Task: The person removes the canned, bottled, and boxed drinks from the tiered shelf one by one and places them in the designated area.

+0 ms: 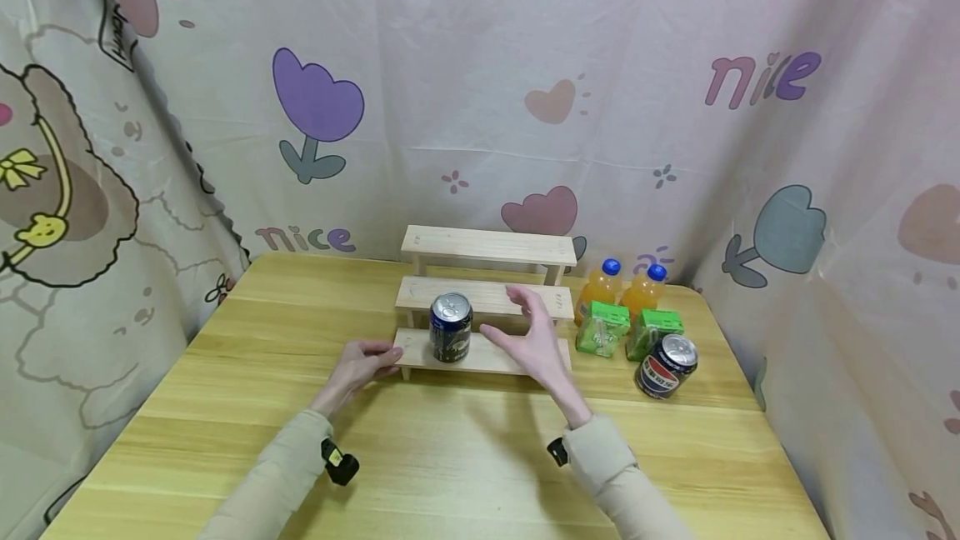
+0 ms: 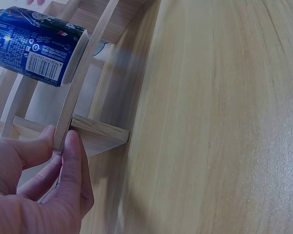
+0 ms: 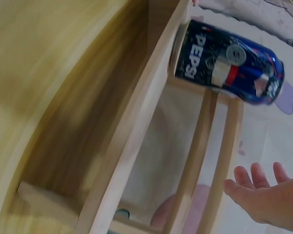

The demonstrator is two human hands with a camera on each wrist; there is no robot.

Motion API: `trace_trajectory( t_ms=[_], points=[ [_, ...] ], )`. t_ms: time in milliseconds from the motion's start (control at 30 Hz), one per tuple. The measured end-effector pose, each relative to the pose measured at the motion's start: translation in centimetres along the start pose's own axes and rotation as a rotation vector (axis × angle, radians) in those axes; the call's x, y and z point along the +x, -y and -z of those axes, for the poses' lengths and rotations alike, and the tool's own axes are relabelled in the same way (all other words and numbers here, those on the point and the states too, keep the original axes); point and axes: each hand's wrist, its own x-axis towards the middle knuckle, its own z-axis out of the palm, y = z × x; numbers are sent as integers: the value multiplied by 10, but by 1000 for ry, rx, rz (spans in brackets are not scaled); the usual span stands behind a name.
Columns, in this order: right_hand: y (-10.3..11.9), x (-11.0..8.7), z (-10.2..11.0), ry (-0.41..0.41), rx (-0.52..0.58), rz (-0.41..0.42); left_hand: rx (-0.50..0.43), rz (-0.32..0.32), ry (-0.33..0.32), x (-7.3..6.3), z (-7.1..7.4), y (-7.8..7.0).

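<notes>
A dark blue Pepsi can [image 1: 451, 328] stands upright on the lowest step of a three-step wooden rack [image 1: 487, 297]; its Pepsi lettering shows in the right wrist view. My left hand [image 1: 358, 368] pinches the left end of that lowest step between thumb and fingers, seen closely in the left wrist view [image 2: 49, 180]. To the right of the can, my right hand [image 1: 531, 340] is held above the rack, thumb and fingers spread apart. Nothing is between its fingers, and a gap separates it from the can [image 3: 229, 63].
Right of the rack stand two orange juice bottles [image 1: 600, 288] with blue caps, two green drink cartons [image 1: 603, 328] and another Pepsi can [image 1: 666, 367], which looks tilted. A printed curtain [image 1: 450, 107] hangs behind the wooden table [image 1: 435, 457].
</notes>
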Motion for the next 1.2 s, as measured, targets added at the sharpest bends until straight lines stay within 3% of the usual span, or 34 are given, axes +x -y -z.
trace_trajectory(
  t_ms=[400, 733, 1200],
  points=[
    [-2, 12, -29, 129, 70, 15, -6, -4, 17, 0, 1, 0],
    [-1, 19, -49, 181, 64, 44, 16, 6, 4, 1, 1, 1],
    [2, 20, -54, 168, -17, 63, 34, 11, 2, 1, 0, 0]
  ],
)
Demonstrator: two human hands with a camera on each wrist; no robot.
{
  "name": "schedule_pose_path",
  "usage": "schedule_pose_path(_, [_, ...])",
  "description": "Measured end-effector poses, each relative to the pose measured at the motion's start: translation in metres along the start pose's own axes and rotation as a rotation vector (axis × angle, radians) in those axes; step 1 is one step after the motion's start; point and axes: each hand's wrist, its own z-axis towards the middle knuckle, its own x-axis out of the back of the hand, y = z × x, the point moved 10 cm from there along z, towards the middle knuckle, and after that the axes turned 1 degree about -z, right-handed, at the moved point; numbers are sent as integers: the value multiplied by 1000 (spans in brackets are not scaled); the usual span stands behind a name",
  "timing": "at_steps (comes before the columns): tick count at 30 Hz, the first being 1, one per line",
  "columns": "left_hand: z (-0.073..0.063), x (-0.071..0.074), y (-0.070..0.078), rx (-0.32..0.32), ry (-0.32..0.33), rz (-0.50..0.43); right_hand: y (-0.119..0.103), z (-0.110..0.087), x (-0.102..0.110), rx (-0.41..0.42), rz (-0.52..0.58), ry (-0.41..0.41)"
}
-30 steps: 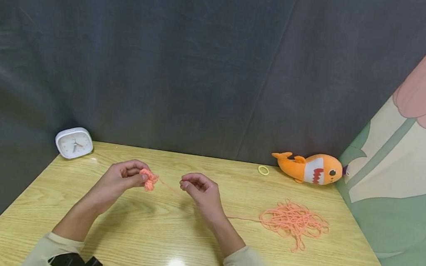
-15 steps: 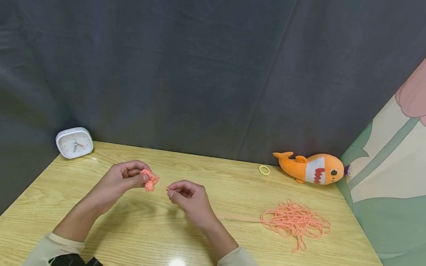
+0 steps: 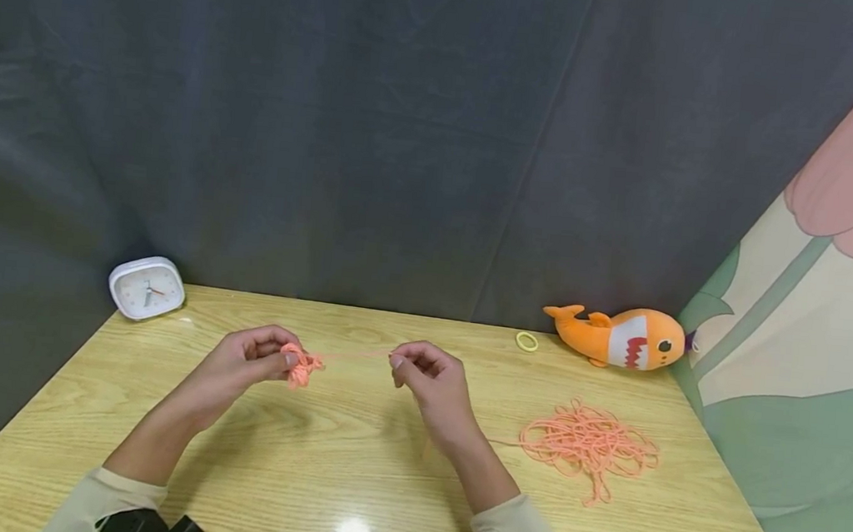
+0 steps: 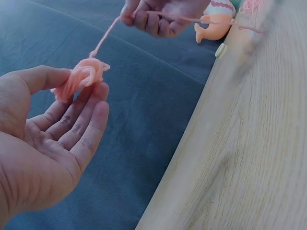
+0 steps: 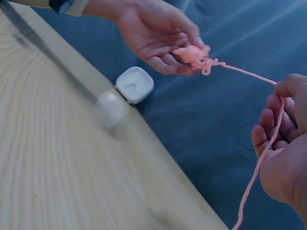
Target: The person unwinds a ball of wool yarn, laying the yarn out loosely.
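Observation:
Between thumb and fingertips my left hand (image 3: 250, 356) pinches a small wound bundle of coral yarn (image 4: 81, 79), held above the table. A single strand (image 5: 249, 73) runs taut from the bundle to my right hand (image 3: 432, 387), whose thumb and forefinger pinch it. Past that pinch, the strand crosses the right palm and hangs down in the right wrist view. It leads on to a loose, tangled heap of the same yarn (image 3: 589, 442) on the table at the right.
A white clock (image 3: 147, 287) stands at the table's back left corner. An orange shark plush (image 3: 627, 339) lies at the back right, with a yellow ring (image 3: 527, 341) beside its tail. A dark curtain (image 3: 376, 137) hangs behind the wooden table (image 3: 305, 474).
My right hand first came left toward the bundle, then drew away to the right and slightly up, stretching the strand. My left hand has barely moved and keeps its pinch on the bundle.

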Motion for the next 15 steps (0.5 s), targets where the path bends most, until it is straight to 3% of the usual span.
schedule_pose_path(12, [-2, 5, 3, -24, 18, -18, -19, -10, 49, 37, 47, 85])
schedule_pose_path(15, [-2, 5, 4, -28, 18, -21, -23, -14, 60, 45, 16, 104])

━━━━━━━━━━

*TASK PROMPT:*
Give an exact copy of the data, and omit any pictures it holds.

*PROBLEM SOLUTION:*
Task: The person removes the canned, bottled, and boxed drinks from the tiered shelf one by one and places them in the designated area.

+0 ms: 
+0 ms: 
+0 ms: 

The demonstrator is two human hands with a camera on each wrist; there is no robot.

Motion API: `trace_trajectory( t_ms=[_], points=[ [_, ...] ], )`. t_ms: time in milliseconds from the motion's start (control at 30 Hz), one per tuple. The measured end-effector pose, each relative to the pose measured at the motion's start: translation in centimetres along the start pose's own axes and rotation as a rotation vector (axis × angle, radians) in those axes; the call's x, y and z point along the +x, -y and -z of those axes, for the poses' lengths and rotations alike, and the tool's own axes are relabelled in the same way (all other words and numbers here, those on the point and the states too, keep the original axes); point and axes: each hand's wrist, its own x-axis towards the middle knuckle, its own z-axis out of the palm, y = z × x; numbers are sent as integers: the value multiplied by 10, but by 1000 for ry, rx, rz (spans in brackets are not scaled); the usual span stands behind a name.
Columns, in this order: right_hand: y (-10.3..11.9), x (-11.0..8.7), z (-10.2..11.0), ry (-0.41..0.41), rx (-0.52..0.58), rz (-0.41..0.42); left_hand: rx (-0.50..0.43), rz (-0.32..0.32), ry (-0.33..0.32), x (-7.3..6.3), z (-7.1..7.4), y (-7.8..7.0).

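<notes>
A dark blue Pepsi can [image 1: 451, 328] stands upright on the lowest step of a three-step wooden rack [image 1: 487, 297]; its Pepsi lettering shows in the right wrist view. My left hand [image 1: 358, 368] pinches the left end of that lowest step between thumb and fingers, seen closely in the left wrist view [image 2: 49, 180]. To the right of the can, my right hand [image 1: 531, 340] is held above the rack, thumb and fingers spread apart. Nothing is between its fingers, and a gap separates it from the can [image 3: 229, 63].
Right of the rack stand two orange juice bottles [image 1: 600, 288] with blue caps, two green drink cartons [image 1: 603, 328] and another Pepsi can [image 1: 666, 367], which looks tilted. A printed curtain [image 1: 450, 107] hangs behind the wooden table [image 1: 435, 457].
</notes>
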Motion for the next 1.2 s, as measured, targets added at the sharpest bends until straight lines stay within 3% of the usual span, or 34 are given, axes +x -y -z.
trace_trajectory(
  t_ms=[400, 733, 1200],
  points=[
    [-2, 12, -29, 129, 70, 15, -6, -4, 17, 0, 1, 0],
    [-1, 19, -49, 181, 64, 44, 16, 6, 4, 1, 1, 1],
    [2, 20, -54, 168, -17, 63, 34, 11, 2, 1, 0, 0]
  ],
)
Demonstrator: two human hands with a camera on each wrist; no robot.
{
  "name": "schedule_pose_path",
  "usage": "schedule_pose_path(_, [_, ...])",
  "description": "Measured end-effector poses, each relative to the pose measured at the motion's start: translation in metres along the start pose's own axes and rotation as a rotation vector (axis × angle, radians) in those axes; step 1 is one step after the motion's start; point and axes: each hand's wrist, its own z-axis towards the middle knuckle, its own x-axis out of the back of the hand, y = z × x, the point moved 10 cm from there along z, towards the middle knuckle, and after that the axes turned 1 degree about -z, right-handed, at the moved point; numbers are sent as integers: the value multiplied by 1000 (spans in brackets are not scaled); the usual span stands behind a name",
  "timing": "at_steps (comes before the columns): tick count at 30 Hz, the first being 1, one per line",
  "columns": "left_hand: z (-0.073..0.063), x (-0.071..0.074), y (-0.070..0.078), rx (-0.32..0.32), ry (-0.32..0.33), rz (-0.50..0.43); right_hand: y (-0.119..0.103), z (-0.110..0.087), x (-0.102..0.110), rx (-0.41..0.42), rz (-0.52..0.58), ry (-0.41..0.41)"
}
-30 steps: 
-15 steps: 
+0 steps: 
+0 steps: 
+0 steps: 
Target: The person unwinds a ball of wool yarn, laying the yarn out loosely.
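Observation:
Between thumb and fingertips my left hand (image 3: 250, 356) pinches a small wound bundle of coral yarn (image 4: 81, 79), held above the table. A single strand (image 5: 249, 73) runs taut from the bundle to my right hand (image 3: 432, 387), whose thumb and forefinger pinch it. Past that pinch, the strand crosses the right palm and hangs down in the right wrist view. It leads on to a loose, tangled heap of the same yarn (image 3: 589, 442) on the table at the right.
A white clock (image 3: 147, 287) stands at the table's back left corner. An orange shark plush (image 3: 627, 339) lies at the back right, with a yellow ring (image 3: 527, 341) beside its tail. A dark curtain (image 3: 376, 137) hangs behind the wooden table (image 3: 305, 474).
My right hand first came left toward the bundle, then drew away to the right and slightly up, stretching the strand. My left hand has barely moved and keeps its pinch on the bundle.
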
Motion for the next 15 steps (0.5 s), targets where the path bends most, until it is straight to 3% of the usual span.
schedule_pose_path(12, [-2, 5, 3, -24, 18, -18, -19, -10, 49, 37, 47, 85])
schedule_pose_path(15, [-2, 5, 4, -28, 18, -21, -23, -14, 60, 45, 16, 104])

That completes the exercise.